La Ventana de Johari

La psicología explica este fenómeno a través de la Ventana de Johari. Imagínalo como una ventana con cuatro paneles que dividen lo que sabes de ti y lo que los demás perciben. Vamos a pasarlas por el filtro de la lana:
- El Área Pública: Es lo que todos ven. Ese proyecto impecable que luces en Instagram o el patrón que compartes. Es tu fachada tejeril.En tu cuaderno, escribe aquí cosas como: «Soy Elsa, madre de un koala de casi ocho años y me apasiona crear con mis manos».
- El Área Ciega: Lo que los demás perciben de ti, pero tú no ves. Aquí es donde nos llevamos sorpresas porque son comentarios que vienen de fuera. Quizá tú crees que tejes «normal» y los demás ven una técnica increíble o una elección de colores arriesgada que tú no valoras.En tu cuaderno, escribe lo que los demás te han contado de ti o lo que te dicen a la cara. Por ejemplo, yo siempre sentí que era una superviviente que de una miga de pan se había hecho una barra entera, pero los demás me percibían como una «pija» a la que le habían regalado la barra. Qué curioso, ¿verdad? A veces el esfuerzo es invisible para el ojo ajeno.
- El Área Oculta: Es tu refugio privado. Lo que sabes de tu tejido y de tu vida, pero no muestras.Aquí escribe lo que tú ya sabes, pero no cuentas. El nudo en el estómago mientras tejías para no explotar, o ese error en la sisa que solo tú conoces.
- El Área Desconocida: Esos talentos y miedos que ni tú ni los demás habéis descubierto aún. Yo empecé siendo oficial de pescadería y acabaré siendo psicóloga. En tu ganchillo pasa igual: hay puntos o estructuras que hoy te aterran y que mañana serán tu mayor orgullo. Disfruta del camino y vete descubriéndolo.
Cuando el cajón se abre
Atreverse a conocerse a una misma y mirar todo ese desorden interno es como cuando abres el cajón de las bragas y está hecho un desastre: una vez que lo abres y ves el caos, ya no eres capaz de cerrarlo hasta que lo dejas todo bien ordenado.
Merece la pena que sueltes el hilo un rato, agarres ese papel y te sientes un poquito contigo misma para ordenar ese cajón.
El valor de la honestidad radical
Ordenar ese cajón no es solo una cuestión de estética; es ingeniería de supervivencia, paz mental. Cuando decides que tu área pública y tu área oculta empiecen a parecerse un poco más, dejas de gastar energía en sostener una máscara que pesa toneladas ( tú disfraz lanero).
En el ganchillo, esto se traduce en permitirte tejer proyectos que no son para subir a Instagram, sino para tu propia sanación: piezas prácticas como esas pantuflas simples y cómodas, piezas con cambios de color imperfectos llenas de restos que quieres gastar o incluso proyectos que sabes que nunca terminarás pero que necesitabas empezar.
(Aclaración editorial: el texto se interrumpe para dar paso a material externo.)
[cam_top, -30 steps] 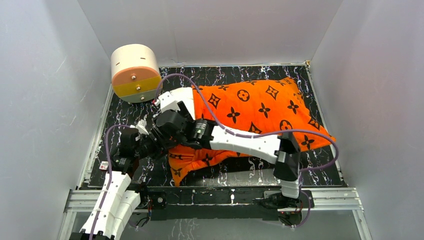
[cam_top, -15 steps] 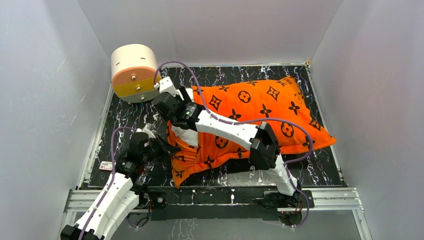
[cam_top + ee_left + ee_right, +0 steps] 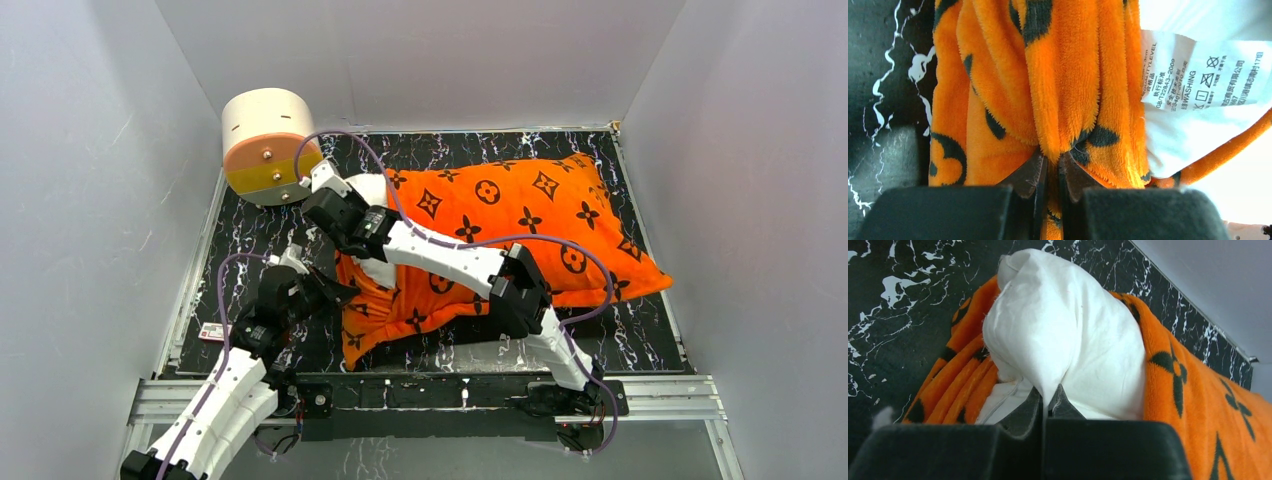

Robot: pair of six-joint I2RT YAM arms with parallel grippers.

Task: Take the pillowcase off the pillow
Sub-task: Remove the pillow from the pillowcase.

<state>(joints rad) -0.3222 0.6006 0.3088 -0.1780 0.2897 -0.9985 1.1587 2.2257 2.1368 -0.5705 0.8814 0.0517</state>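
Note:
The orange pillowcase [image 3: 520, 215] with black motifs lies across the dark marble floor, bunched at its left end. In the left wrist view my left gripper [image 3: 1050, 162] is shut on a fold of the pillowcase [image 3: 1063, 75], next to a white care label [image 3: 1198, 75]. In the top view that left gripper [image 3: 335, 292] sits at the bunched near-left edge. The white pillow [image 3: 1063, 330] pokes out of the case's open end. My right gripper [image 3: 1050, 399] is shut on a pinch of pillow fabric, and from above its wrist [image 3: 350, 213] covers the spot.
A cream-and-orange cylinder [image 3: 265, 145] stands at the far left corner, close to the right wrist. A small card [image 3: 210, 331] lies on the floor by the left arm. Grey walls [image 3: 90, 200] close in on three sides. Purple cables loop over both arms.
The right arm has reached further to the far left and its jaws have closed on the pillow. The left gripper closed on the pillowcase edge and drew back to the near left.

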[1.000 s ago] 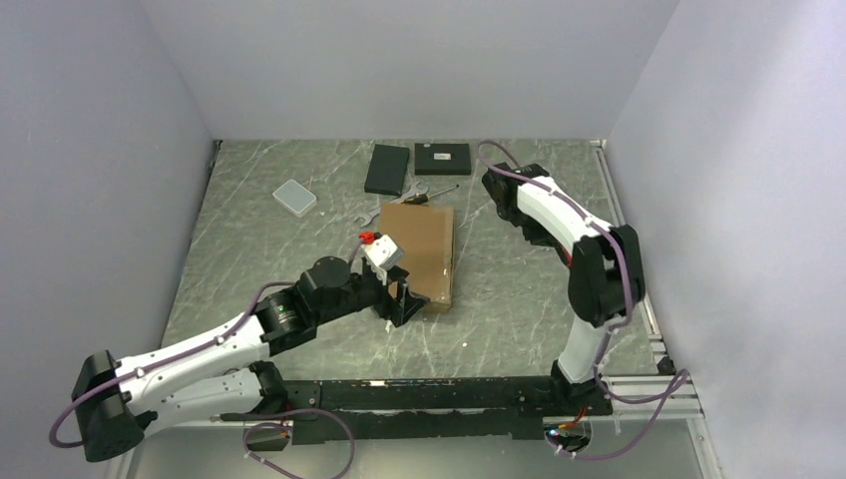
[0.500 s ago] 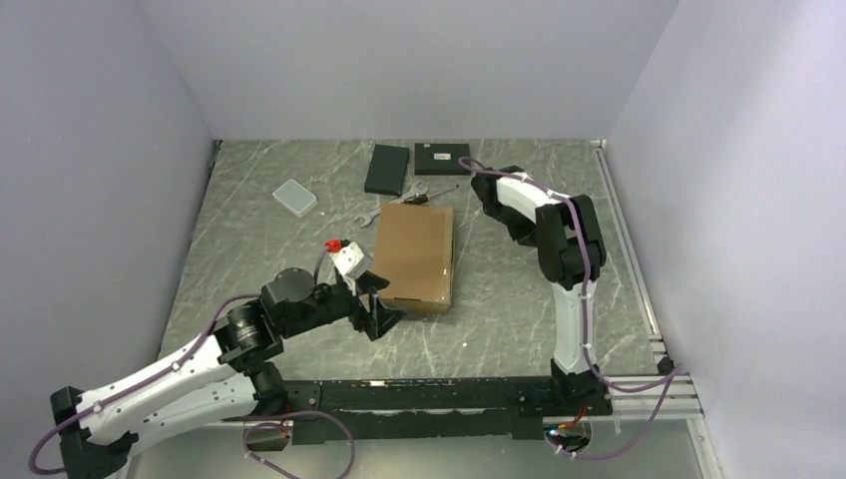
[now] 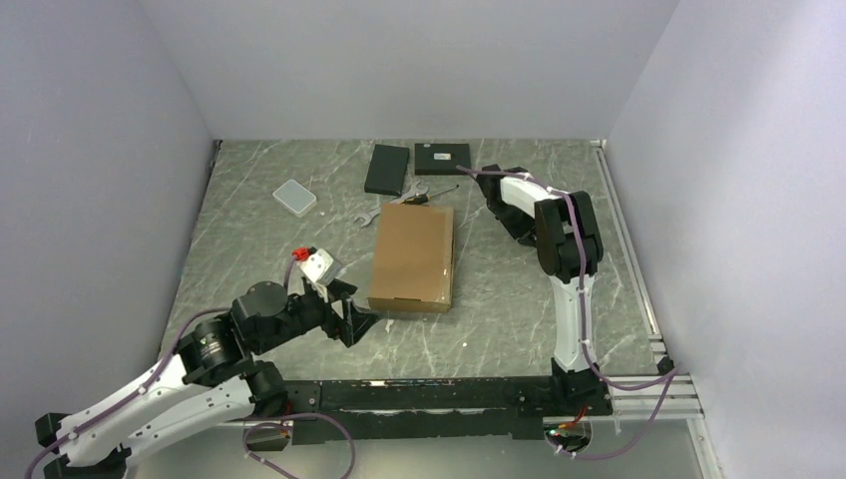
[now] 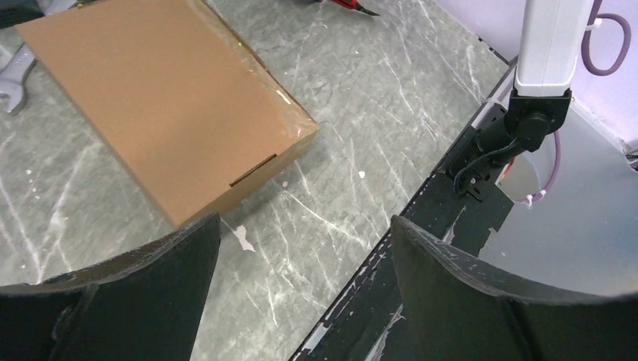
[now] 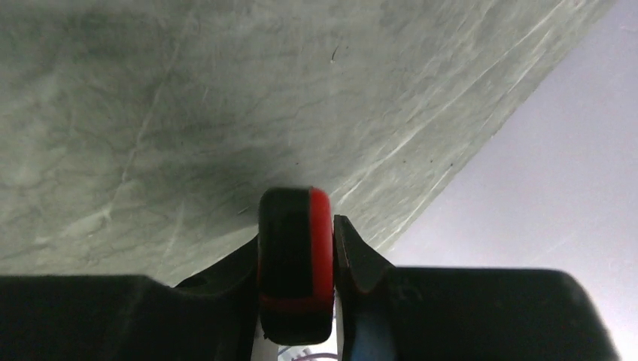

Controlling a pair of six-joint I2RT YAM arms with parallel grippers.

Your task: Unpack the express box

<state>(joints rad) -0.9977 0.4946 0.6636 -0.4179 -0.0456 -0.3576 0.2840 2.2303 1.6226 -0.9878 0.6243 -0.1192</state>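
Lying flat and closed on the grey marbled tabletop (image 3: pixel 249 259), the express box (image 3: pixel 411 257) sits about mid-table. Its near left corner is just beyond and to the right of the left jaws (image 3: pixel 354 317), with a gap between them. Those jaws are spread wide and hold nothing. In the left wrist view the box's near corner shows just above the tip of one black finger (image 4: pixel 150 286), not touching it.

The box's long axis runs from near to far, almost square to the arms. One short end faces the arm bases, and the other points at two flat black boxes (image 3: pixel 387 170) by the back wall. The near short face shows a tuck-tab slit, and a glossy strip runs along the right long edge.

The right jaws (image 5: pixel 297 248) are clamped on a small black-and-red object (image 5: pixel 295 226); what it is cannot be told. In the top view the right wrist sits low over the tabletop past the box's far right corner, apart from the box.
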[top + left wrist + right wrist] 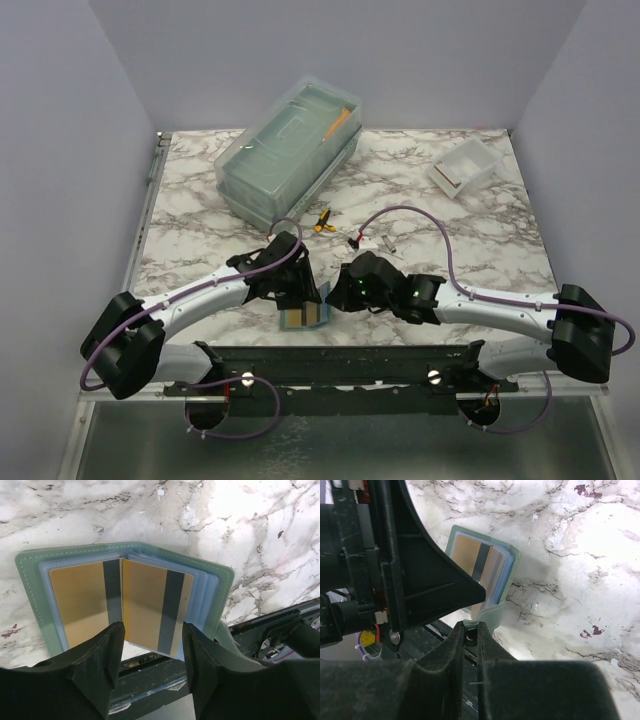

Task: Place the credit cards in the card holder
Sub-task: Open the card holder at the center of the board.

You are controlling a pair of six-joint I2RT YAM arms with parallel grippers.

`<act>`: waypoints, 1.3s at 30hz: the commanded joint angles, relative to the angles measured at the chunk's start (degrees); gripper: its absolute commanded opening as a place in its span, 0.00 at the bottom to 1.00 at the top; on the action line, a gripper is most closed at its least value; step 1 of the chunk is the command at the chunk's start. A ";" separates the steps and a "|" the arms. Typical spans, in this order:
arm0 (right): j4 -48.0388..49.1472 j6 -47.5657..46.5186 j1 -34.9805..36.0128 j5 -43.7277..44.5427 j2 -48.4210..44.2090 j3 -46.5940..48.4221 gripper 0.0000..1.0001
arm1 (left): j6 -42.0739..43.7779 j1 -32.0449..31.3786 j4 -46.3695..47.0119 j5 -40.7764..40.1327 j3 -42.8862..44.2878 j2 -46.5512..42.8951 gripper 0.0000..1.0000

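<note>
Left tool (152, 630) straddles 1 gold credit card (145, 600) in the card holder (27, 575) at the tabletop's (480, 240) near edge; I can't tell its grip. Right tool (471, 627) pinches the holder; a skewed push could jam the card.

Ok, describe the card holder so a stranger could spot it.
Go to the near edge of the marble table, where the left claw and right claw meet. The card holder lies open there: a grey-green bifold, the only thing showing gold cards with dark stripes.
</note>
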 commanded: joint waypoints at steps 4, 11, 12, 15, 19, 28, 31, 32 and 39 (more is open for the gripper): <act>1.52 0.65 -0.25 -0.52 0.38 0.06 0.00 | 0.51 0.01 3.62 0.56 -2.15 0.00 0.61; 1.27 0.34 -0.25 -0.45 0.65 0.60 0.00 | 0.67 0.07 4.05 1.12 -2.16 0.22 0.65; 1.23 0.32 -0.25 -0.44 0.78 0.60 0.00 | 0.67 0.02 4.06 1.04 -2.16 -0.15 0.66; 1.28 0.32 -0.20 -0.35 0.76 0.57 0.00 | 0.54 0.02 4.02 1.03 -2.51 -1.81 0.71; 1.30 0.29 -0.25 -0.25 0.74 0.57 0.00 | 0.38 0.04 4.11 1.13 -2.92 -2.04 0.72; 1.30 0.36 -0.25 -0.25 0.31 0.45 0.00 | 0.62 0.06 4.73 1.04 -3.30 -0.58 0.71; 1.46 0.45 -0.24 -0.34 0.31 0.46 0.00 | 0.72 0.06 5.13 1.36 -3.59 -0.07 0.71; 1.48 0.42 -0.25 -0.36 0.28 0.42 0.00 | 0.77 0.00 5.34 1.53 -3.67 0.06 0.71; 1.44 0.43 -0.25 -0.43 0.18 0.49 0.00 | 1.28 0.07 5.93 0.72 -4.63 1.75 0.72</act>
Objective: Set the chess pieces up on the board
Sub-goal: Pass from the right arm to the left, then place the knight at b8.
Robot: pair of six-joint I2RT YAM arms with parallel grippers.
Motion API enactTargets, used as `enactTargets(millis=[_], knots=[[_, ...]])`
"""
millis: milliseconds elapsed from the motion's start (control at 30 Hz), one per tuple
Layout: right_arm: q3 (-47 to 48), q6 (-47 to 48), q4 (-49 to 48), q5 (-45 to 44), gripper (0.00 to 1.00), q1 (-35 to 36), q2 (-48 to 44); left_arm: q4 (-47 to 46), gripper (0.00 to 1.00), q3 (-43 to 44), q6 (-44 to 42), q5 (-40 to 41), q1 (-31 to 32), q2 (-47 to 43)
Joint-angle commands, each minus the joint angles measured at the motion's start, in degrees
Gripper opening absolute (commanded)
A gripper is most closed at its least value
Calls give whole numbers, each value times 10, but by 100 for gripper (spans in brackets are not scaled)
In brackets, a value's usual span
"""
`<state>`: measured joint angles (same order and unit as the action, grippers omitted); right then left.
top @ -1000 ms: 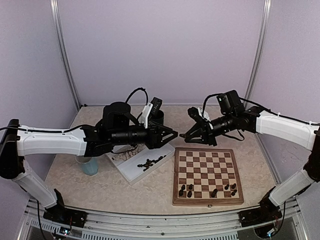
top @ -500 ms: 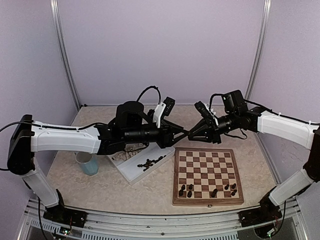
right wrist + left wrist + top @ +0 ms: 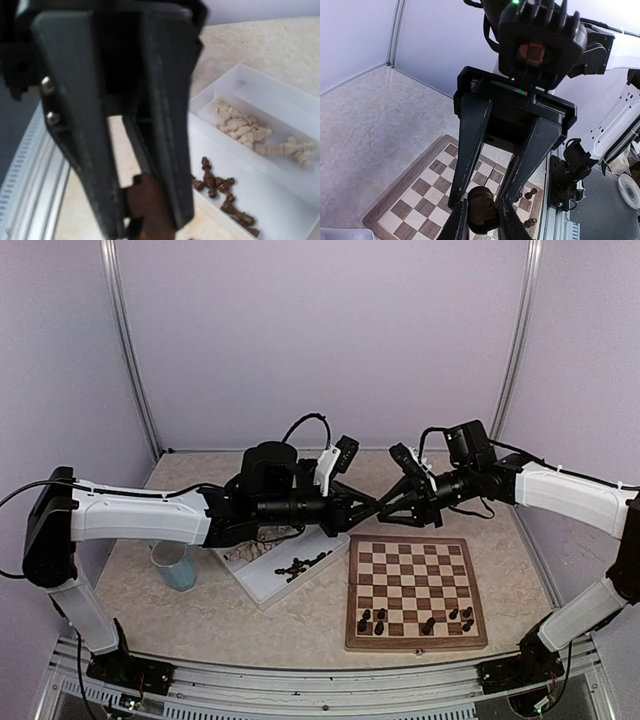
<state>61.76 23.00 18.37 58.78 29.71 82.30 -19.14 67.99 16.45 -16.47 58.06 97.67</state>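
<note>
Above the table, just beyond the board's (image 3: 415, 570) far left corner, my two grippers meet tip to tip. A dark brown chess piece (image 3: 482, 214) sits between the fingertips of my left gripper (image 3: 482, 227), which is shut on it. My right gripper (image 3: 145, 220) reaches in from the other side. Its fingers (image 3: 470, 150) flank the same piece (image 3: 150, 205), which fills the gap between them. In the top view the left gripper (image 3: 374, 509) and right gripper (image 3: 388, 508) touch noses and hide the piece. Several dark pieces (image 3: 378, 620) stand on the board's near rows.
A white two-compartment tray (image 3: 262, 585) lies left of the board. It holds loose dark pieces (image 3: 220, 192) in one half and beige pieces (image 3: 255, 132) in the other. A blue cup (image 3: 178, 568) stands at the tray's left. Cables hang behind both wrists.
My left arm has stretched to the right until its gripper met the right gripper, and its jaws have narrowed onto the piece. The right arm has barely moved.
</note>
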Motion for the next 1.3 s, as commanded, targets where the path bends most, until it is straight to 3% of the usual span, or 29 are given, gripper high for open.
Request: enactTargets(millis=[0, 67, 133, 200, 300, 400, 567, 833, 1267], knots=[[-3, 48, 46, -21, 37, -23, -15, 25, 17, 40, -15, 14, 9, 13], [1, 99, 101, -58, 48, -48, -19, 56, 17, 61, -33, 28, 19, 17], [-5, 146, 137, -92, 52, -95, -20, 89, 17, 83, -52, 37, 30, 25], [-13, 168, 154, -64, 53, -170, -20, 113, 17, 103, -67, 38, 41, 34], [-14, 159, 156, -15, 54, -284, -16, 152, 17, 150, -91, 35, 60, 64], [-27, 93, 110, -17, 55, -344, -19, 209, 17, 205, -121, 27, 85, 106], [-76, 36, 30, -59, 56, -350, -54, 332, 16, 346, -181, 31, 129, 201], [-71, 31, 30, -68, 57, -350, -52, 443, 16, 507, -226, 40, 174, 339], [-71, 37, 45, -53, 57, -349, -36, 480, 17, 605, -239, 91, 216, 445]])
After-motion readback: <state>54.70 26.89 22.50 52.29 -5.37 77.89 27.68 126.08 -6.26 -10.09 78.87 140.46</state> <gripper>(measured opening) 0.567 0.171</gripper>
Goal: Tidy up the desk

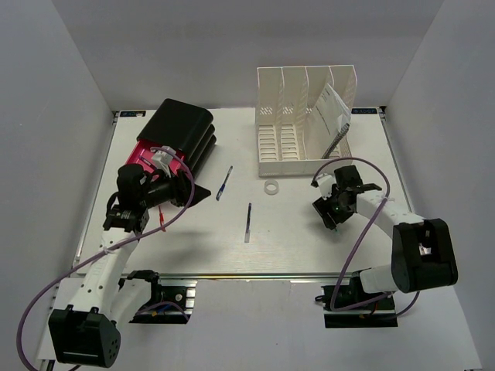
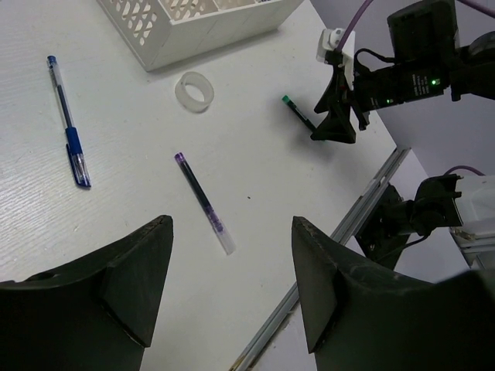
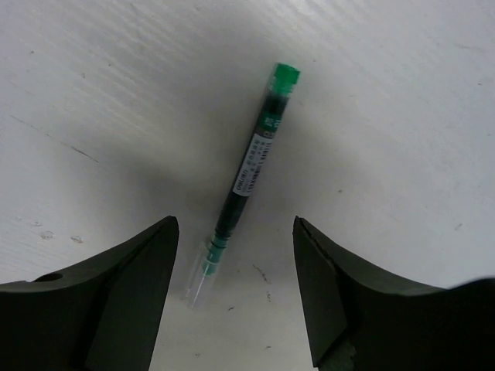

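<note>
Right wrist alone shows lettering on the green pen (image 3: 246,176) under right claw (image 3: 234,226).

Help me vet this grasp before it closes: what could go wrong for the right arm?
The open right gripper straddles only the clear tip end of the green pen; closing there may tip it. It lies flat on the desk, so fingers may scrape the surface or roll it away.
</note>
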Robot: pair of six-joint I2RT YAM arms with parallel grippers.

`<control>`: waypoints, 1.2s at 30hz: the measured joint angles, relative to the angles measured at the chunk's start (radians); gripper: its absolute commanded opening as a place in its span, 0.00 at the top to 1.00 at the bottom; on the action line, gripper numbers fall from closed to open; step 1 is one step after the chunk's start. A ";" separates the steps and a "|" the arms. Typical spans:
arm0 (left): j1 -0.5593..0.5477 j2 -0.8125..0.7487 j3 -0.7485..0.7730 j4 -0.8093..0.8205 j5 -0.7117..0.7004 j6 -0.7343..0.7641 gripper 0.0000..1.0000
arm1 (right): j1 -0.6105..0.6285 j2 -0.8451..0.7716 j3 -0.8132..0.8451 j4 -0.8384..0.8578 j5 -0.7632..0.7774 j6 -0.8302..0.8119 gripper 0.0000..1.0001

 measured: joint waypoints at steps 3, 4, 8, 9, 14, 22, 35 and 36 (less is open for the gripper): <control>0.000 -0.007 0.000 0.000 -0.001 0.003 0.28 | 0.026 0.001 -0.021 0.017 0.008 0.005 0.38; 0.000 -0.008 0.000 0.000 -0.003 0.003 0.28 | 0.034 0.004 -0.024 0.023 0.011 0.007 0.40; 0.000 -0.014 0.000 -0.001 -0.007 0.007 0.28 | 0.058 0.012 -0.030 0.049 0.021 0.021 0.47; 0.000 -0.015 0.000 -0.001 -0.008 0.008 0.27 | 0.063 0.013 -0.030 0.056 0.023 0.025 0.49; 0.000 -0.022 0.000 -0.001 -0.014 0.010 0.27 | 0.078 0.021 -0.031 0.087 0.027 0.033 0.65; 0.000 -0.034 0.000 -0.002 -0.027 0.014 0.27 | 0.082 0.024 -0.035 0.102 0.029 0.015 0.83; 0.000 -0.050 0.000 -0.006 -0.039 0.019 0.27 | 0.101 0.029 0.006 -0.007 -0.049 -0.147 1.00; 0.000 -0.060 0.000 -0.008 -0.043 0.021 0.27 | 0.113 0.030 0.029 -0.045 -0.062 -0.164 1.00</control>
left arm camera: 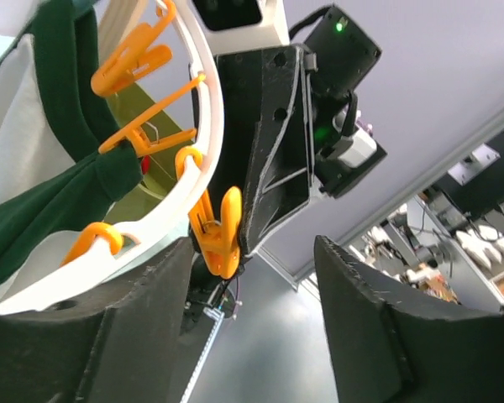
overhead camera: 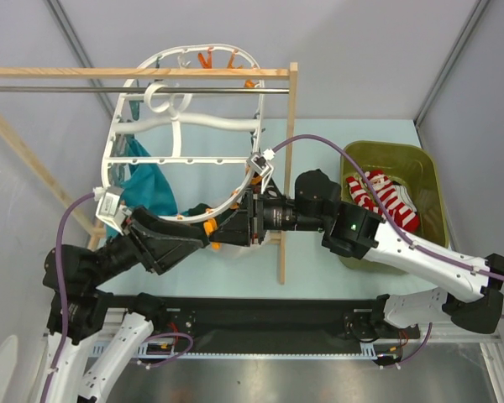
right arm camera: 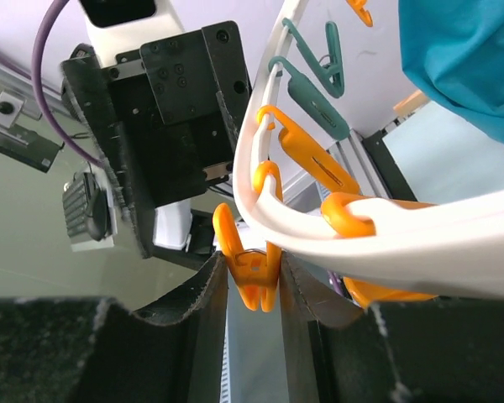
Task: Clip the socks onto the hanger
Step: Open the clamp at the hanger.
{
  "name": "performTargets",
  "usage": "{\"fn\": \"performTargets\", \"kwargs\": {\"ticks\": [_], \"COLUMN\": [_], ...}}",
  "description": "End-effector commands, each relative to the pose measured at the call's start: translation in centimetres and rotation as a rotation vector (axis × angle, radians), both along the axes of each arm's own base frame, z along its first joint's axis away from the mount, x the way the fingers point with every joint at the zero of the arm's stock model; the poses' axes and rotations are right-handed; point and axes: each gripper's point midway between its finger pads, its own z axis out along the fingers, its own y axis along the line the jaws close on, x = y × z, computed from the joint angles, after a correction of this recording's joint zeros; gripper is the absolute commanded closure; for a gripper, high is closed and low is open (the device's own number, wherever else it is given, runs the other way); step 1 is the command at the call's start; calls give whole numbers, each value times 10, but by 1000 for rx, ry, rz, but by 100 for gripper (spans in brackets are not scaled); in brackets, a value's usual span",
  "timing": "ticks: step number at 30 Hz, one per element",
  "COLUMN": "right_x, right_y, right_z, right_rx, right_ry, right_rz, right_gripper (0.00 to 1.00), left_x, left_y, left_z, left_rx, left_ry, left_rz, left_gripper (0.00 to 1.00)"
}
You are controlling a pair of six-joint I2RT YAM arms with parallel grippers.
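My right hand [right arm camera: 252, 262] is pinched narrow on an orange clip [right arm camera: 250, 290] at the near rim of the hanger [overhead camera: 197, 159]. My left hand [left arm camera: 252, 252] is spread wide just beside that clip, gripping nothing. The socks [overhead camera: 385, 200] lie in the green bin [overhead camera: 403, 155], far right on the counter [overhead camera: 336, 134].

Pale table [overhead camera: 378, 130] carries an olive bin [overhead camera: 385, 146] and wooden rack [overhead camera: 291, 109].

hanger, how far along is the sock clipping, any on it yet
Done: no striped sock shows on the hanger; only the teal cloth and a dark green garment hang there. In hand: the right gripper is shut on an orange clip at the frame's rim, the left gripper open beside it, empty. To do: the socks lie in the green bin.
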Motion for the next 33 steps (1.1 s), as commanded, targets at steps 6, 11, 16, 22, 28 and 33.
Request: {"fn": "performTargets", "kwargs": {"ticks": [6, 11, 16, 22, 28, 33], "right_x": [-19, -20, -19, -22, -24, -25], "right_y": [6, 13, 18, 18, 14, 18], "right_z": [31, 33, 27, 25, 28, 28], "right_rx": [152, 169, 154, 149, 151, 156], "right_ry": [36, 45, 53, 46, 33, 33], "right_rz": [113, 130, 137, 156, 160, 179], "right_gripper": [100, 100, 100, 100, 100, 100], "left_x": [2, 7, 7, 17, 25, 29], "left_y": [15, 15, 12, 11, 12, 7], "left_z": [11, -1, 5, -5, -10, -7], "left_rx": [-15, -10, -59, -53, -40, -71], "left_ry": [-22, 57, 73, 125, 159, 162], "left_rz": [122, 137, 112, 129, 159, 134], "left_gripper": [28, 44, 41, 31, 34, 13]}}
Al final, la Ventana de Johari nos enseña que el crecimiento real ocurre cuando nos atrevemos a compartir nuestras sombras con los demás, permitiendo que su visión (el área ciega) nos ayude a descubrir esos talentos que tenemos dormidos.
No tengas miedo a que vean tu desorden; el desorden es el estado previo a cualquier gran creación. Sólo tú sabes ordenarlo.
Píldora Lanera
Espero que este ejercicio te ayude a reflexionar sobre el momento en el que estás y sobre la imagen que quieres proyectar. No te sientas obligada a ser lo que otros ven; cuando fingimos, nos acabamos desdibujando. En lugar de gastar energía en aparentar una vida «normal» o perfecta, dedica esa fuerza a tejer una red de seguridad sobre tu propio descontrol.
Frase para tu diario lanero: Mi imagen interna es más importante que cualquiera de las que proyecto al exterior; es mi orgullo.
Y tú, ¿te has parado a preguntar qué ven los demás cuando te ven con el ganchillo? Pregúntales, igual te sorprende la respuesta…
Fdo: Makandra Elipsis. Psicologa de Pacotilla con mucha área ciega que descubrir aún.